Я н. Удивительное дело. Ваша младшая сестра говорила о вас то же самое!
И н г а (спокойно). Думаю, что и она права.
Я н. Права? (Вспылив.) Что же вы здесь делали все эти пять лет, если каждый, кто моложе, чувствует себя старше других? Нет, меня такой счет не устраивает.
И н г а. А если окажется, что есть вещи еще более страшные? Для вас время остановилось. И вам нужно очень быстро шагать, чтобы догнать нас. А мы ведь тоже не стоим на месте. Хотя нет, не так! Вернее, сама почва движется, уходит у нас из-под ног… Ну что ж, давайте ваш чай и сахар. (Берет из рук Яна пакетики и быстро уходит.)
Ян молча смотрит ей вслед. Наверху хлопнула дверь. М и х а л, уже без куртки, в одном свитере, медленно спускается по лесенке.
Я н. А, это ты, жилец инкубатора грез?
М и х а л (заглянул в левую дверь). Подозреваю, что они последовали моему примеру, только ушли подальше.
Я н. Да. Они сказали: «Там, где свинство, нас нет».
М и х а л. Это, конечно, Павел, узнаю его стиль! (После паузы.) Говоришь, он сказал — свинство?.. А может быть, он прав? Подлые люди обманывают других, а честные того хуже — самих себя.
Я н. Нищие отдают больше, чем имеют сами. Ты это хочешь сказать?
М и х а л (сдерживая гнев). У нищих есть надежда завоевать весь мир, всю вселенную! (После паузы, пожимая плечами.) Нет, я не это хотел сказать. Остался еще только Берлин, который нужно завоевать. Я решил завтра отправиться на фронт, стать крупицей чего-то большего, чем то, что завоевано нами вчера.
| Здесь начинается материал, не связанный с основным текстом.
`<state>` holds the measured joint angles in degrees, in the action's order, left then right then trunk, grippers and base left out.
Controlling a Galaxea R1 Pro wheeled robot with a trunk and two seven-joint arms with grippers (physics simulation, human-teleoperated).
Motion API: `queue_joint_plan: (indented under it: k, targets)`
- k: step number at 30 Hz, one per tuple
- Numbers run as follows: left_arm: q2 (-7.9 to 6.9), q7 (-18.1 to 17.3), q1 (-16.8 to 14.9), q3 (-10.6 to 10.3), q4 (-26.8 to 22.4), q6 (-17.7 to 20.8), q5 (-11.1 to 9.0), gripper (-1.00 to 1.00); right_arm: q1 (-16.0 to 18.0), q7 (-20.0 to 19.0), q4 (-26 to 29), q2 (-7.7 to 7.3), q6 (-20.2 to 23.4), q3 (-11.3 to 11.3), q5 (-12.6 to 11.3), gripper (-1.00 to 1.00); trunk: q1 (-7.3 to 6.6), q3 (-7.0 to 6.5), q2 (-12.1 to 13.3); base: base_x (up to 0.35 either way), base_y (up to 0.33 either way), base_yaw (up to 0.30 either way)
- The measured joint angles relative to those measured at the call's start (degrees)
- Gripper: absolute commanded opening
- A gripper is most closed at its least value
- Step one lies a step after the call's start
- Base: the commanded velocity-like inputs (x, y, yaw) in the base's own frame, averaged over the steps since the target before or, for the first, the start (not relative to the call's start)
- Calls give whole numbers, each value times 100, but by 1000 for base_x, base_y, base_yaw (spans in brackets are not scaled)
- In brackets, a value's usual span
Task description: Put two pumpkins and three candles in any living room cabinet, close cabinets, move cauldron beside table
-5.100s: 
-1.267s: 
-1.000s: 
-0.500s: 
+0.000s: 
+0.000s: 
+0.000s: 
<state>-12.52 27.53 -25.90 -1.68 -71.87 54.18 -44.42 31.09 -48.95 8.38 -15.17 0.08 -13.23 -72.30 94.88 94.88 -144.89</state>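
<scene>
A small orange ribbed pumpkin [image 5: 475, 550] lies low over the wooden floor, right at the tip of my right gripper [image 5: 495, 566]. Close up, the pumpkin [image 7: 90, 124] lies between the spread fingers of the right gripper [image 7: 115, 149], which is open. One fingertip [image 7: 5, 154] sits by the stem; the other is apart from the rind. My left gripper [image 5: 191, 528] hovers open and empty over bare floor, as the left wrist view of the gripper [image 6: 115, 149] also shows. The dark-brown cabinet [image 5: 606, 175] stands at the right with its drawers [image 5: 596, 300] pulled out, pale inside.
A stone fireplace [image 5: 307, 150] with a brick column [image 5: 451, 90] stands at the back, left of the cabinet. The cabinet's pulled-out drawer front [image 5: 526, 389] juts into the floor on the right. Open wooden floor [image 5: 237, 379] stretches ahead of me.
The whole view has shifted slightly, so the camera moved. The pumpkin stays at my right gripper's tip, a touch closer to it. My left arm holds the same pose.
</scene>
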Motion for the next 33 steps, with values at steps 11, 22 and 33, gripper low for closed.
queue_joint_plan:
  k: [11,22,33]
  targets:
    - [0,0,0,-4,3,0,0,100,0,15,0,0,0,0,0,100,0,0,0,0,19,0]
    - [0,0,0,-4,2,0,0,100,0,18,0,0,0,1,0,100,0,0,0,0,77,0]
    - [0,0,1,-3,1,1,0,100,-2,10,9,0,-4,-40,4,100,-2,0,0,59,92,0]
Именно крупицей, ничтожной крупицей. И это, пожалуй, единственный дельный шаг, на который мы еще способны. Да, Ян, завтра я иду проситься на фронт…
В передней стук. Ян и Михал удивленно переглядываются. Хлопнула дверь, слышатся неуверенные тяжелые шаги. С узелком в руке входит А н з е л ь м, на плечах одеяло, наброшенное в виде пелерины. В нескольких шагах от двери останавливается и осматривается вокруг, не обращая внимания на присутствующих.